The battle over Critical Race Theory is not over, but this week's list of articles includes more than CRT focused pieces. There are other issues which still interest our readers -- Common Core, teaching homeless students, celebrity sponsorship of schools, and more.


As states place new limits on class discussions of race, research suggests they benefit students

Right-wing pundits and voters are raging against Critical Race Theory, yet it may surprise you to learn that discussing race and how racism exists in our society is actually good for students. Unfortunately, the anti-CRT crowd isn't really interested in helping students.
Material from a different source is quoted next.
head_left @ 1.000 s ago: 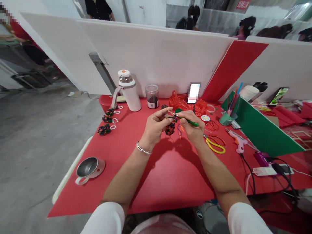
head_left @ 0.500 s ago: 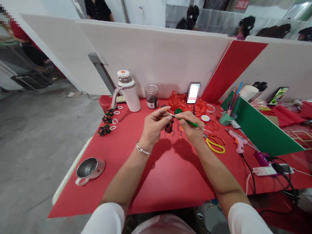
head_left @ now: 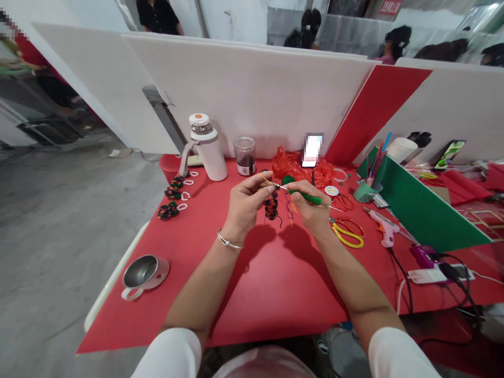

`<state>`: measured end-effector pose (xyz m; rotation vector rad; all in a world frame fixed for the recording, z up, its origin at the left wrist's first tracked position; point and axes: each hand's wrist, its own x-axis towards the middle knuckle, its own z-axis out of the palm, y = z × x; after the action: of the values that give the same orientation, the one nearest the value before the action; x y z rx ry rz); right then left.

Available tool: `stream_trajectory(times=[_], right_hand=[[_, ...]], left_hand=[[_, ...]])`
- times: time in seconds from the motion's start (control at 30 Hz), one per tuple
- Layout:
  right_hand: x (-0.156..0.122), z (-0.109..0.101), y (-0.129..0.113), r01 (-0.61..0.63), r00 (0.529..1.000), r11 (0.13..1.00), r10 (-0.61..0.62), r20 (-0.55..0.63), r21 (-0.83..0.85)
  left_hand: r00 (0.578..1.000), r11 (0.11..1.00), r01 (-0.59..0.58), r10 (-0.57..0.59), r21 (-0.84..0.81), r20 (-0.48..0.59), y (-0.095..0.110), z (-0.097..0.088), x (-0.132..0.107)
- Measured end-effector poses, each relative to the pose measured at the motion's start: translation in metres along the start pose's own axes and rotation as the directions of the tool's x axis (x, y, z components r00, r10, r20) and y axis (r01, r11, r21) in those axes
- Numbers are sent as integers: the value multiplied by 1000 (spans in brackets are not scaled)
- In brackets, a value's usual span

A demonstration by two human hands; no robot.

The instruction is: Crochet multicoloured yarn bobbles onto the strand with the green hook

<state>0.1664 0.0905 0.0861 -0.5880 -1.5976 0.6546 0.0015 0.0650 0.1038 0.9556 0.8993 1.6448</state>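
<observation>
My left hand (head_left: 244, 206) is closed on a dark, multicoloured crochet piece (head_left: 271, 206), which hangs below the fingers. An orange strand of yarn runs over its raised fingertips. In my right hand (head_left: 314, 208) is a crochet hook (head_left: 311, 198) with a green handle, its metal tip reaching the top of the piece by the left fingertips. Loose orange and purple yarn ends (head_left: 291, 210) lie on the red table between the hands. A green yarn ball (head_left: 289, 180) sits just behind them, partly hidden.
Three crocheted pieces with bead loops (head_left: 168, 210) lie at left, near a white thermos (head_left: 210, 155) and a steel cup (head_left: 145, 272). A clear jar (head_left: 244, 156) and red plastic bag (head_left: 284, 163) stand behind. Yellow-handled scissors (head_left: 347, 234), a pink glue gun (head_left: 388, 231) and a power strip (head_left: 440, 275) are at right.
My left hand has shifted slightly left, and the crochet piece hangs straighter and shows more of its length. The hook has drawn slightly right, its handle a little further from the left fingers.
</observation>
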Motion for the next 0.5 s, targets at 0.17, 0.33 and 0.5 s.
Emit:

They, apparently, are only interested in white-washing the nation's history.

From Chalkbeat*
A handful of recent studies have found that students are more engaged in school after taking classes that frankly discuss racism and bigotry — just as some educators like Mason fear such discussions could be threatened by a wave of broad state laws designed to limit the teaching of what some are calling “critical race theory.”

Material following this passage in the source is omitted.